▸ **Exercise description**
Would you please return the lines of the material that contain the word "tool"?

--- Provided data Enclosed Below ---

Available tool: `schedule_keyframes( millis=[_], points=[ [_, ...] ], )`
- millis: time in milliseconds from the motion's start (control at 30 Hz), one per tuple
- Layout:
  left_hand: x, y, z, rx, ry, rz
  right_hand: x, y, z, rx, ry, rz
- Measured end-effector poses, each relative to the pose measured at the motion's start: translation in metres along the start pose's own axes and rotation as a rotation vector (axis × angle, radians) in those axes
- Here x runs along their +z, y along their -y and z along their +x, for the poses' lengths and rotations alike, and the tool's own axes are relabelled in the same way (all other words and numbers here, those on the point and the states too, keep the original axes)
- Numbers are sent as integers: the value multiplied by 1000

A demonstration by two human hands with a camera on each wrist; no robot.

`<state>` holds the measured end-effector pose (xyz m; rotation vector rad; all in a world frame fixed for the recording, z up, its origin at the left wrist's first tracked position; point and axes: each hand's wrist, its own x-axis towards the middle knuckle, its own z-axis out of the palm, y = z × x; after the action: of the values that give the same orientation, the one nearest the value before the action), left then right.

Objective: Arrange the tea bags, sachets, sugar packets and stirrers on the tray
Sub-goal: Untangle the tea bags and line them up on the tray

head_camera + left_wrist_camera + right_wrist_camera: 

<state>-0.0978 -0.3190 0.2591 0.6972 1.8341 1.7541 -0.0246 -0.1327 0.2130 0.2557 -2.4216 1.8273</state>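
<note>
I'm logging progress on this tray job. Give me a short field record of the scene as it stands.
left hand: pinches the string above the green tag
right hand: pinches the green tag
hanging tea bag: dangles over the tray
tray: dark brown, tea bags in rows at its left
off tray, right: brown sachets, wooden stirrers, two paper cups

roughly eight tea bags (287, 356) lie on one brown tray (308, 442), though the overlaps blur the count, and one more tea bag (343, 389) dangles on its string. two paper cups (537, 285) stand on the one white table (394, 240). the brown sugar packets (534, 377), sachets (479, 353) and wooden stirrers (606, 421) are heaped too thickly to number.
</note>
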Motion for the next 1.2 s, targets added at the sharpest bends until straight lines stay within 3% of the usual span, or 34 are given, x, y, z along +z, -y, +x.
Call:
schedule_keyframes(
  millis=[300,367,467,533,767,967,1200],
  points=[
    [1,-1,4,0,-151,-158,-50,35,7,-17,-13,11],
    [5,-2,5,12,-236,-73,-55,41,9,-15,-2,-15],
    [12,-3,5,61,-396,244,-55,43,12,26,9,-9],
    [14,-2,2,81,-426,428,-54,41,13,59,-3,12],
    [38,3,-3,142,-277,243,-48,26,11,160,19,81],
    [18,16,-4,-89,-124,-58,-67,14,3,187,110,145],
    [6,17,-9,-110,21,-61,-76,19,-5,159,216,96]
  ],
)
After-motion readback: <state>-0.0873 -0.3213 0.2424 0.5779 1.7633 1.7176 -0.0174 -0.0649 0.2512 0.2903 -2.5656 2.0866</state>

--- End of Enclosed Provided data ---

▸ **Problem solution**
Available tool: `schedule_keyframes( millis=[_], points=[ [_, ...] ], )`
- Here x runs along their +z, y along their -y and z along their +x, for the poses' lengths and rotations alike, and the tool's own axes are relabelled in the same way (all other words and numbers here, those on the point and the states too, keep the original axes)

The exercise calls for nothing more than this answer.